Functional neuroimaging studies have also suggested that repetition/conduction aphasia is associated with posterior peri-Sylvian cortex. Fridriksson et al. (2010) assessed the neural correlates of simple repetition in a group of 39 individuals with acute left hemisphere strokes, using both perfusion imaging and structural MRI data. The more functional technique, perfusion imaging, showed that impaired repetition was associated with cortical hypoperfusion in the left inferior supramarginal gyrus and temporo-parietal junction.
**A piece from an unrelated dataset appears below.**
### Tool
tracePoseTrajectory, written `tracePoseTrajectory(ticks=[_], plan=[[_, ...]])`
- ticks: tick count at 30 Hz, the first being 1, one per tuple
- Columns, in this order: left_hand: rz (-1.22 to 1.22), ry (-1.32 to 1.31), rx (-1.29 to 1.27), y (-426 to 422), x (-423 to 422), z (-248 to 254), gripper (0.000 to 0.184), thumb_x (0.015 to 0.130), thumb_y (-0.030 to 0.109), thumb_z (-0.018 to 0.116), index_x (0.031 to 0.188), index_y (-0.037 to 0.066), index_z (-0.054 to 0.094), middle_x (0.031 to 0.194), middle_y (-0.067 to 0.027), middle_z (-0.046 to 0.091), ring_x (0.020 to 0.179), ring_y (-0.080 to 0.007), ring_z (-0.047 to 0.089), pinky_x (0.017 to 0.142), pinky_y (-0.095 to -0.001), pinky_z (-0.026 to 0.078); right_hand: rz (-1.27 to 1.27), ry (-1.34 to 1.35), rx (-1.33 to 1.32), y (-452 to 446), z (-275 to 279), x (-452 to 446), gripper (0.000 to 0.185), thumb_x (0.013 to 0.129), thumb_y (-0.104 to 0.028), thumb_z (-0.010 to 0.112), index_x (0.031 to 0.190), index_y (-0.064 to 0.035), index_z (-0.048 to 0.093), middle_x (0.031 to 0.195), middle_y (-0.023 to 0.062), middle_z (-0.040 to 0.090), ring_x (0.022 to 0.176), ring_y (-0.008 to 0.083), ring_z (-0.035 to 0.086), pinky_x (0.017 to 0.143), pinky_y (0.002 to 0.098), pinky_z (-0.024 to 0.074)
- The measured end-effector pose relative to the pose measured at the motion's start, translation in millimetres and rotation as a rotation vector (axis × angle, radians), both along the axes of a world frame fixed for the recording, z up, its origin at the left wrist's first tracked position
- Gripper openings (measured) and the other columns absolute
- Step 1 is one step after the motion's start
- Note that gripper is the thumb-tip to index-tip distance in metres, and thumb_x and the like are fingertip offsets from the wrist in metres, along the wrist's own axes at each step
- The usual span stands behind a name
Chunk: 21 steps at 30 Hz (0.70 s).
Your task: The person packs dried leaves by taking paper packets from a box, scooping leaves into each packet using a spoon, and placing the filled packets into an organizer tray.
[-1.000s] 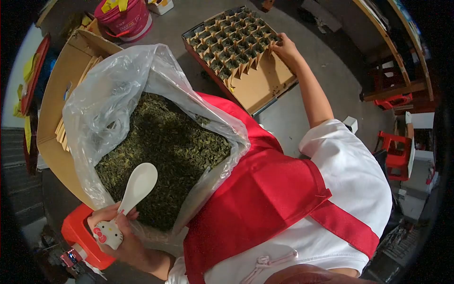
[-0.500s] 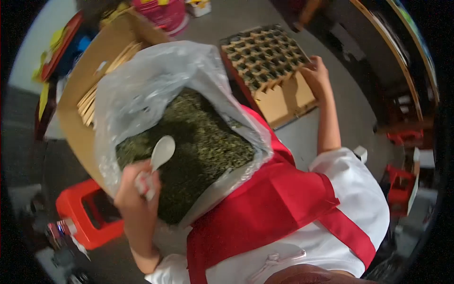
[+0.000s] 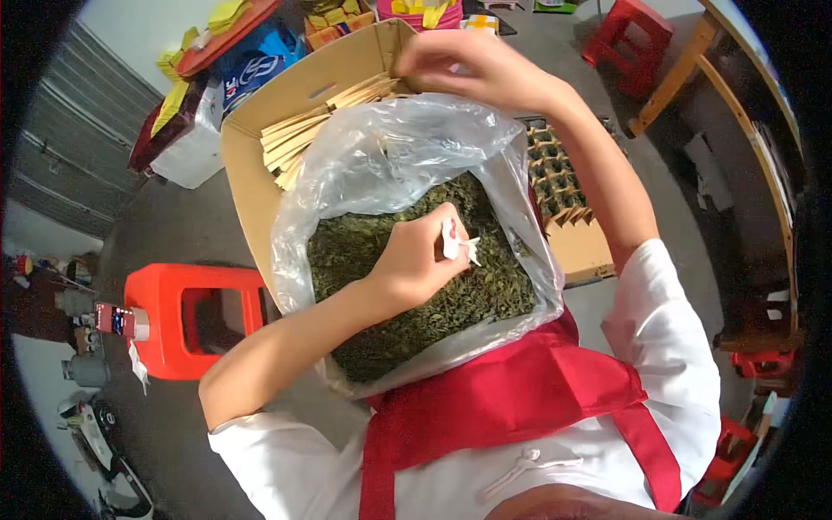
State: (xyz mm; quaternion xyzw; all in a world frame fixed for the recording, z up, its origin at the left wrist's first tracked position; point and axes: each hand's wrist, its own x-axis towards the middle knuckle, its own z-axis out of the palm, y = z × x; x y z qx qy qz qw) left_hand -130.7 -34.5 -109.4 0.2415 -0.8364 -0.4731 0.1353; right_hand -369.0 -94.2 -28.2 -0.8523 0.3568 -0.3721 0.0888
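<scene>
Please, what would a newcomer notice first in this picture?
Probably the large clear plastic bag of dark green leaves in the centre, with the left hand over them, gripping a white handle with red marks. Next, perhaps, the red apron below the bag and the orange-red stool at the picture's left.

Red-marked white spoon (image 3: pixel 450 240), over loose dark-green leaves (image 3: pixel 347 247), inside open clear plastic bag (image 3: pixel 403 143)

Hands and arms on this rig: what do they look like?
Human, no gloves visible on the left hand or right hand, though the right is blurred. Forearms bare, no cables seen. White short sleeves end near the elbows; red apron.
</scene>
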Motion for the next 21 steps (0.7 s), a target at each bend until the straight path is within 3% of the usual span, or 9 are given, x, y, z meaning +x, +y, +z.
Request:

The structural data, however, showed an association between impaired repetition and lesions in the white matter medial to the left supramarginal gyrus. Kempler et al. (1988) used positron emission tomography (PET) to study ten individuals with conduction aphasia who had lesions primarily in left temporo-parietal cortex. They reasoned that if conduction aphasia were truly a disconnection syndrome, then posterior, structural damage should result in hypometabolism in frontal targets (e.g., Broca's area). They found that only 50% of individuals showed this pattern. The other individuals showed no evidence of frontal hypometabolism. They suggested that conduction aphasia is not a disconnection syndrome but rather results from damage to perisylvian regions and that, depending on how anterior the damage extends, individuals may appear more “Broca-like” or “Wernicke-like,” (p. 279). Repetition deficits, then, are not conclusively linked to arcuate fasciculus damage.

A better understanding of the neural correlates of repetition in aphasia may emerge from a comparison with more general impairments in auditory-verbal short-term memory (AVSTM; Caramazza et al., 1981; Shallice & Warrington, 1977). AVSTM refers to a temporary store of verbal information, which is available for retrieval over a very short period, on the order of seconds. Like repetition, AVSTM requires phonological input processing and translation to speech output processes, but with an additional storage/rehearsal load. AVSTM is often affected in individuals with aphasia and is tested by immediate recall of information, for example, in span tasks that measure the number of items such as digits or words that can be repeated (Martin & Ayala, 2004). The idea that AVSTM could be selectively affected and dissociated from long-term memory was confirmed by Warrington and colleagues who described a series of cases in which neurologic patients had significantly reduced memory spans and impaired repetition (Shallice & Warrington, 1977; Warrington & Shallice, 1969; Warrington, Logue, & Pratt, 1971). In these cases, performance did not improve when individuals were allowed to respond non-verbally (e.g., pointing), showing that the deficit was not simply an output problem but a central disruption of AVSTM. Case studies of such AVSTM deficits came to be framed in terms of Baddeley's working memory model, which includes mechanisms for both auditory-verbal and visuospatial working memory (Baddeley, 2003; Baddeley & Hitch, 1994; Belleville, Peretz, & Arguin, 1992; Shallice & Butterworth, 1977; Vallar & Baddeley, 1984; Vallar et al., 1997; Warrington et al., 1971). Most germane to the current paper, Baddeley's model proposes that auditory-verbal working memory has two components: a phonological store, responsible for very brief storage of verbal information (on the order of seconds), and an articulatory rehearsal component, responsible for refreshing that information and keeping it active (Baddeley, 2000; Baddeley, 2003; Baddeley & Hitch, 1994).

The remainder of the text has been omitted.